Apa Itu Beras Oplosan?
Beras oplosan adalah beras yang telah dicampur atau dimanipulasi kualitasnya dengan tujuan komersial, seperti mencampurkan beras premium dengan beras medium. Bahkan menggunakan beras impor berkualitas rendah, lalu dikemas ulang seolah-olah produk lokal unggulan. Dalam kasus yang lebih ekstrem, praktik ini melibatkan pewarna sintetis, pemutih, atau pengawet yang berbahaya bagi kesehatan.

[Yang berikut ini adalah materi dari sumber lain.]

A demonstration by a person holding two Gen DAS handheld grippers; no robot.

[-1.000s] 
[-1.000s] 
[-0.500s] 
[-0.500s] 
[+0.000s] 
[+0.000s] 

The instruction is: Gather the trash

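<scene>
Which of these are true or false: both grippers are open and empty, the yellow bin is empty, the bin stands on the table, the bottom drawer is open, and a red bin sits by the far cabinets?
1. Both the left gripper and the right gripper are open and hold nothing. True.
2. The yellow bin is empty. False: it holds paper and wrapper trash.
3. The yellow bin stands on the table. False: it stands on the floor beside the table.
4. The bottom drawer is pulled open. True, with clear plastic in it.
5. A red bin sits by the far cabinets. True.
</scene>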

Menurut laporan dari Kementerian Perdagangan dan Badan Pengawas Obat dan Makanan (BPOM), praktik pengoplosan sering kali dilakukan oleh oknum distributor atau pedagang untuk meningkatkan margin keuntungan.
Temuan Terbaru Juli 2025
- 212 merek beras kemasan diduga melakukan praktik oplosan—dari pengurangan berat, penyimpangan mutu, hingga penjualan di atas Harga Eceran Tertinggi (HET)—dan telah dilaporkan ke polisi oleh Kementan dan Satgas Pangan.
- Dari hasil uji mutu, 85,56% beras premium tidak memenuhi mutu SNI; 59,78% dijual di atas HET; dan 21,66% memiliki berat lebih ringan dari labelnya.
- Pemerintah telah memanggil 25 pemilik merek dan 6 produsen besar untuk diperiksa serta sampelnya diuji laboratorium.
- Pemeriksaan ini dipicu oleh prakiraan bahwa kerugian konsumen akibat praktik oplosan mencapai Rp 99 triliun per tahun.
Faktor Penyebab Praktik Oplosan
- HET yang ditetapkan pemerintah, terutama untuk beras medium, dinilai terlalu rendah dibanding Harga Pokok Produksi (HPP) gabah kering panen dan biaya penggilingan.
- Sistem distribusi beras di Indonesia masih minim pelacakan (traceability) sehingga beras SPHP (Stabilisasi Pasokan dan Harga Pangan) sering bocor ke pasar komersial.
- Banyak merek beras tidak diverifikasi secara berkala soal mutu, dan tetap bisa beredar dengan label “premium” tanpa pengujian fisik atau kimia yang ketat.
- Produsen besar yang bersaing di pasar ritel (minimarket/supermarket) terdorong untuk menekan harga dan tetap mempertahankan marjin.
- Banyak konsumen tidak memahami perbedaan mutu beras (premium vs medium), sehingga mudah tertipu oleh tampilan kemasan atau visual beras.
- Banyak beras dari luar sistem Bulog/SPHP yang masuk ke pasar lewat jalur-jalur tak resmi (gudang swasta, distributor gelap).
Tips Konsumen Mewaspadai Beras Oplosan
- Periksa label dengan teliti: tercantum kelas mutu (premium/medium), berat bersih, logo halal, tanggal produksi serta pastikan membeli dari merek yang sudah terdaftar resmi di BPOM dan SNI.
- Amati tekstur dan aroma: beras oplosan biasanya memiliki bau menyengat, terlalu putih atau mengkilap tidak wajar.
- Kenali mutu beras premium: minimal butir kepala ≥ 85%, kandungan menir kurang dari 0,5%.
- Cermati nilai ekonomi: jika harga terlalu murah dari pasaran beras premium pada umumnya, patut dicurigai.
Uji masak sederhana: Beras oplosan cenderung menghasilkan nasi yang cepat basi, lengket berlebihan, atau tidak pulen walau dimasak dengan metode standar.